Ik herinner me een wat oudere docent op de Rotterdamse kunstacademie. “Yves Klein gebruikte meiden als kwast; ingesmeerd met verf liet-ie ze in hun blote kont over het linnen rollen! Dat is geen kunst!” oordeelde hij. “Maar,” voegde hij daar relativerend aan toe, “ik had ‘m graag geholpen z’n kwasten schoon te maken”. Dat was in 1972. Klein was toen al tien jaar dood.
De afgelopen maand gestarte expo over Yves Klein met als ondertitel ‘corps, couleur, immatériel’, loopt tot 7 februari 2007 in het Centre Pompidou. Curator Camille Morineau presenteert Klein op voorbeeldige wijze: overzichtelijk en informatief. De objecten zijn op een prettig gedoseerde manier over de zalen verdeeld, met beklemtoning van Klein’s befaamde blauw, gedeponeerd onder de merknaam ‘IKB’.
Toen hij op z’n vierendertigste stierf, was Klein slechts acht jaar productief geweest. Hij was zo’n kunstenaar die zijn eigen mythe creëert. Hij wilde opvallen en dat lukte hem ook. Het meest bekend zijn de performances met in blauwe verf gedoopte meisjes. Toen hij kort voor zijn dood in New York wilde doorbreken, werd hij daar slecht ontvangen. Critici zagen hem als nep-Dalì, collega’s als Rothko keken op hem neer. Maar Klein was geen charlatan. Hij had dat beetje theater gewoon nodig om niet onopgemerkt te blijven. Misschien wist hij ook wel, dat hij weinig tijd had. Hij leefde snel, gebruikte amfetaminen. Dat kan een mensenhart slecht verdragen.

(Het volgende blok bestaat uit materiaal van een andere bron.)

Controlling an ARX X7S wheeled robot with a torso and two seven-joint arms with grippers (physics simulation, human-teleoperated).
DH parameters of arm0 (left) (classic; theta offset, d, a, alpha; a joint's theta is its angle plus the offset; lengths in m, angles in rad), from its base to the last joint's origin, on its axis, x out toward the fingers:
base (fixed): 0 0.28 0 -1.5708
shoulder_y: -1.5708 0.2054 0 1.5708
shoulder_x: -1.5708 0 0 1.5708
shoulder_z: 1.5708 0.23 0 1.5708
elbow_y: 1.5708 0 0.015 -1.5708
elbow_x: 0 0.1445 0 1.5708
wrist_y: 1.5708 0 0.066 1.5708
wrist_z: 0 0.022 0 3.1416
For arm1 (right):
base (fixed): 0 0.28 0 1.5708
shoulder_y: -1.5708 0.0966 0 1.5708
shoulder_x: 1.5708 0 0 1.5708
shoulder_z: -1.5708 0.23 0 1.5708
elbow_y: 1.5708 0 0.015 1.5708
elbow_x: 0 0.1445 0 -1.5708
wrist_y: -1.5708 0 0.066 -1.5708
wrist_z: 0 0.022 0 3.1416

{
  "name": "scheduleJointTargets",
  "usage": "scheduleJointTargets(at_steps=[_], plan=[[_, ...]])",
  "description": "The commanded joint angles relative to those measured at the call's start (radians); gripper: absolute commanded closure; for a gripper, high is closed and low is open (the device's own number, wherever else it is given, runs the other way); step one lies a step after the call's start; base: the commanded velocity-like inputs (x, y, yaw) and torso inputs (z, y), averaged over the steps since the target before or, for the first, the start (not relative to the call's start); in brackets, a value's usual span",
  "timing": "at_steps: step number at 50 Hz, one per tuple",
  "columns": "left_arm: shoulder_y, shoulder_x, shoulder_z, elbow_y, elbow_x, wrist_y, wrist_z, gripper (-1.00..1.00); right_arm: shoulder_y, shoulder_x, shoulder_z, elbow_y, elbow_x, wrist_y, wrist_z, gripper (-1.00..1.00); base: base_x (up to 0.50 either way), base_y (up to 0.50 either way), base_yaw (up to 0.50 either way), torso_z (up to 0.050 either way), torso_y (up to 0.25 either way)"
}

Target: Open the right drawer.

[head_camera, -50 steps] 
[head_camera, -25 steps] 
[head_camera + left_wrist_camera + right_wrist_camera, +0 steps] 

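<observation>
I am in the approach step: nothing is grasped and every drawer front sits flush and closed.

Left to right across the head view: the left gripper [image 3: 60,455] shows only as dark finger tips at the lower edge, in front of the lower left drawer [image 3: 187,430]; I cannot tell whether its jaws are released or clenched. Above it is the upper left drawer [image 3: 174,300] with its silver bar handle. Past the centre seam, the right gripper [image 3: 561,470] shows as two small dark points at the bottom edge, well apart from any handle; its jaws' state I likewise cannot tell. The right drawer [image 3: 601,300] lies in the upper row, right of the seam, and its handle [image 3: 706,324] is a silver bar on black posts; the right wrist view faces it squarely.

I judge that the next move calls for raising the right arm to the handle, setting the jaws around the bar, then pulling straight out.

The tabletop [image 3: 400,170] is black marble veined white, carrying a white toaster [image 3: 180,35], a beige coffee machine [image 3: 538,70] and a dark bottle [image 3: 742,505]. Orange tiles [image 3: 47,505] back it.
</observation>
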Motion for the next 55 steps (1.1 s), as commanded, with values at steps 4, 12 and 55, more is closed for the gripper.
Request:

Ook nu nog is zijn werk confronterend. In de belendende ruimte in Pompidou is de tentoonstelling over Robert Rauschenberg. Leuk om te zien. Maar Rauschenberg’s objecten zijn niet meer dan drie-dimensionale (kunst)historische plaatjes. Letterlijk verbleekte plaatjes bovendien. Klein’s ‘IKB’ zindert ook nu nog, blijft plakken op je netvlies, nestelt zich in hart en hersenen.